____ Data excerpt
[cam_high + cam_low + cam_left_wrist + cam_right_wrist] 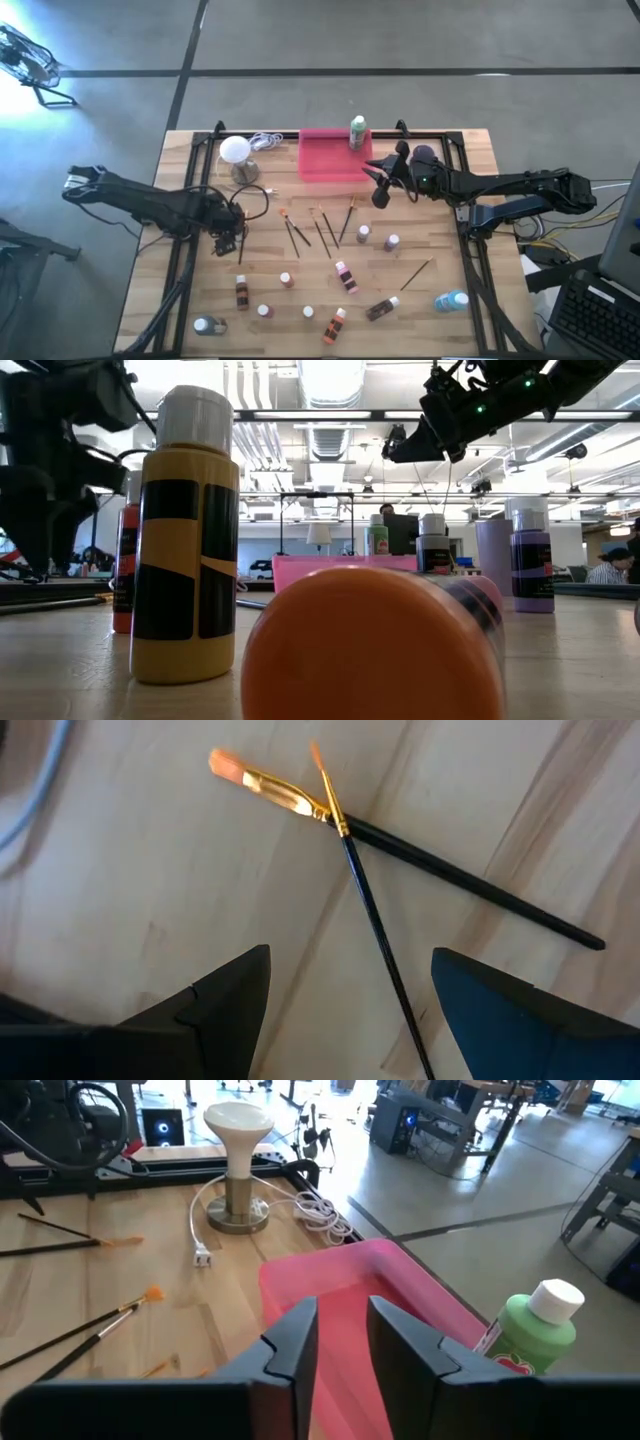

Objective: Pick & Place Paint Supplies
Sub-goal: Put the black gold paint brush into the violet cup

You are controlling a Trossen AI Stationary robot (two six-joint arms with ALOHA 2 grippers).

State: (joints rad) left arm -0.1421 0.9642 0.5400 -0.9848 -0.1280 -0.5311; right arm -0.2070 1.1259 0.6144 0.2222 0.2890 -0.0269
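Left wrist view: slender glossy paintbrushes point(370, 910) crossed.

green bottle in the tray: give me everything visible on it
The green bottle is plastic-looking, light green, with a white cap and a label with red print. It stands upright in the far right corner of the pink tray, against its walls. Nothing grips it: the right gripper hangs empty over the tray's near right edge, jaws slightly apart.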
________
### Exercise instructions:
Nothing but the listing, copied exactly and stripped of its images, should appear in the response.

### Response box:
[cam_high + cam_low + cam_left_wrist + cam_right_wrist] 

Objective: Pick & Place Paint Supplies
Sub-goal: Put the black gold paint brush into the violet cup

You are controlling a Trossen AI Stationary robot (two six-joint arms with ALOHA 2 grippers).

State: (joints rad) left arm -0.1421 0.9642 0.5400 -0.9848 -0.1280 -0.5311; right arm -0.2070 1.1259 0.6144 0.2222 0.2890 -0.0269
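Left wrist view: slender glossy paintbrushes point(370, 910) crossed.

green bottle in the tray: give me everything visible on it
The green bottle is plastic-looking, light green, with a white cap and a label with red print. It stands upright in the far right corner of the pink tray, against its walls. Nothing grips it: the right gripper hangs empty over the tray's near right edge, jaws slightly apart.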

The response to this exercise is done.